In particolare a una richiesta dello staff di Joe Biden di tenere d’occhio alcuni tweet, avvenuta il 24 ottobre del 2020, viene risposto semplicemente “Handled”, vale a dire “gestita”.


“I Twitter Files raccontano una storia incredibile dall'interno di una delle piattaforme di social media più grandi e influenti al mondo - scrive Taibbi - È un racconto degno di Frankenstein di un meccanismo costruito dall'uomo e cresciuto a tal punto da sfuggire al controllo del suo progettista”.

Musk ha strutturato questi files come fossero sul serio una serie tv, e cioè a puntate. La prima, come ha raccontato Repubblica, è dedicata al modo in cui Twitter avrebbe censurato, senza motivi validi, un articolo del New York Post del 14 ottobre 2020 in cui venivano pubblicate alcune mail compromettenti indirizzate a Hunter Biden, il figlio del futuro Presidente Usa.

Sulla base dei documenti messi a disposizione da Musk, Taibbi scrive che “Twitter ha adottato misure straordinarie per sopprimere la storia, rimuovendo collegamenti e pubblicando avvisi sul contenuto "non sicuro". Ne hanno persino bloccato la trasmissione tramite messaggi diretti, uno strumento finora riservato a casi estremi, come ad esempio la condivisione di materiale pedo pornografico”.

Al thread di Taibbi sulle falle nella moderazione di Twitter, Elon Musk abbina due emoticon raffiguranti sacchetti di pop corn. Come a dire: “E ora anche io mi godo lo spettacolo”.

Ai più sprovveduti, quella di Musk potrebbe apparire una mossa sconsiderata o addirittura suicida. Quella di un imprenditore che scredita volutamente la sua azienda.

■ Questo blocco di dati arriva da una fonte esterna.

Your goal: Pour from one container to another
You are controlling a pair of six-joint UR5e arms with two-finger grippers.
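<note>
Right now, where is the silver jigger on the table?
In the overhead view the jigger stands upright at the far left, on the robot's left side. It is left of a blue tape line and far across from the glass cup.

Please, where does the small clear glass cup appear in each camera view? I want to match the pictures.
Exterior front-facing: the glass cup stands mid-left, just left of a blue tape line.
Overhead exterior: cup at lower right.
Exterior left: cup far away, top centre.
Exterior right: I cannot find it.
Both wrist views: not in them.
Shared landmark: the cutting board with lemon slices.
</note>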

In realtà la strategia di Musk è chiara. Puntando il dito contro lo staff e i legali di Twitter che operavano prima del suo arrivo, l’imprenditore vuole dimostrare - possibilmente a chi lo critica di favorire l’hate speech - che la sua gestione sarà ‘trasparente’ e che nessuno, d’ora in avanti, si lascerà andare a favoritismi.